Going from the top of the data below, give again each line through the one containing "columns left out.", both ends kept.
_ _ _
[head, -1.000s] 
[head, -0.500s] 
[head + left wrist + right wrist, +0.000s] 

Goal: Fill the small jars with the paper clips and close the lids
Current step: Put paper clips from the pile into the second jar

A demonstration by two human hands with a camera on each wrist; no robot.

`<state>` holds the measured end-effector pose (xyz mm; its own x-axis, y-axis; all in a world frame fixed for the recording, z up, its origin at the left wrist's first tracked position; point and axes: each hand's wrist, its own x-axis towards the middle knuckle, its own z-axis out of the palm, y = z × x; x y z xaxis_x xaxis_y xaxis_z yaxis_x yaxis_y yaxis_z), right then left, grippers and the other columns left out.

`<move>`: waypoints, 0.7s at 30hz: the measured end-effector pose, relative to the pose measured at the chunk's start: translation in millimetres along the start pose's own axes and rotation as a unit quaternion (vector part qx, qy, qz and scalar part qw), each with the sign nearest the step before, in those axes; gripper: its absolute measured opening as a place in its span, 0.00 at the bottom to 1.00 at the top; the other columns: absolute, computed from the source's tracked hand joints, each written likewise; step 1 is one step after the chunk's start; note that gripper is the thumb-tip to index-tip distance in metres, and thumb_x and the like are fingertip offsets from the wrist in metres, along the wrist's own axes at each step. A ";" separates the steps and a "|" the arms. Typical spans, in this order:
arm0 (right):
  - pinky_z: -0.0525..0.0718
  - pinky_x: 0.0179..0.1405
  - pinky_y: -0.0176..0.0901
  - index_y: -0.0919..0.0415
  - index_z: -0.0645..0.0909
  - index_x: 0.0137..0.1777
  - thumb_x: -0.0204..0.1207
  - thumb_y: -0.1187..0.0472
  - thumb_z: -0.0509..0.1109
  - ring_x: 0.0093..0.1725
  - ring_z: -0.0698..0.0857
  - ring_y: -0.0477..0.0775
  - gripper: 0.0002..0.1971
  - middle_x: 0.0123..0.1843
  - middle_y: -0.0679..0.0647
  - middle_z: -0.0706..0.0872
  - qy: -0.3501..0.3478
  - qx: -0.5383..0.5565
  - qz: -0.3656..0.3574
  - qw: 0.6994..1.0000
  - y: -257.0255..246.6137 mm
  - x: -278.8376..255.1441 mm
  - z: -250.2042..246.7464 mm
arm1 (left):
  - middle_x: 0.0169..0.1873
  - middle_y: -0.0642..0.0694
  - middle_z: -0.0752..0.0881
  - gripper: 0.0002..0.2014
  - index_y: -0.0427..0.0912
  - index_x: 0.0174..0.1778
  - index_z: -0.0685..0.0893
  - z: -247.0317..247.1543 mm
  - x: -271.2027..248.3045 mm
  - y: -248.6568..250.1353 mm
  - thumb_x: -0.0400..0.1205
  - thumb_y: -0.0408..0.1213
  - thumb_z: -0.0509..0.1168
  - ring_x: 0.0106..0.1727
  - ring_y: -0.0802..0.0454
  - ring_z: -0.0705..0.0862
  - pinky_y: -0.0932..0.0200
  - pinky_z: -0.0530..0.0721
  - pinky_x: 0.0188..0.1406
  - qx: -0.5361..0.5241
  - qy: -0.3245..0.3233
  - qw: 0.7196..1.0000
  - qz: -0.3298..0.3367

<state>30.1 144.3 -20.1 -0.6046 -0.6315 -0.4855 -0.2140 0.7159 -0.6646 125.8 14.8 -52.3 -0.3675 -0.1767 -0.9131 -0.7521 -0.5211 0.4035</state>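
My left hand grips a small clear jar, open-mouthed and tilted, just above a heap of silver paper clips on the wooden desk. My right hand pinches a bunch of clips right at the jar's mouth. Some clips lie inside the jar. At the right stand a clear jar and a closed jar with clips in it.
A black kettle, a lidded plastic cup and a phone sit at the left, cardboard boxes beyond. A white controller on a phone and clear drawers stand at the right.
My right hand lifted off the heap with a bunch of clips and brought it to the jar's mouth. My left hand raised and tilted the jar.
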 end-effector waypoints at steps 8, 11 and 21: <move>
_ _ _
**TASK ANSWER**
[head, -1.000s] 
[head, -0.500s] 
[head + left wrist + right wrist, +0.000s] 

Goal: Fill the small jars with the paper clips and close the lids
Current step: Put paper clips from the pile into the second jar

A demonstration by two human hands with a camera on each wrist; no robot.

`<state>` holds the measured end-effector pose (xyz mm; its own x-axis, y-axis; all in a world frame fixed for the recording, z up, its origin at the left wrist's first tracked position; point and axes: each hand's wrist, its own x-axis towards the middle knuckle, its own z-axis out of the palm, y = z × x; x y z xaxis_x xaxis_y xaxis_z yaxis_x yaxis_y yaxis_z), right then left, grippers and the other columns left out.

The exercise has been carried out completely.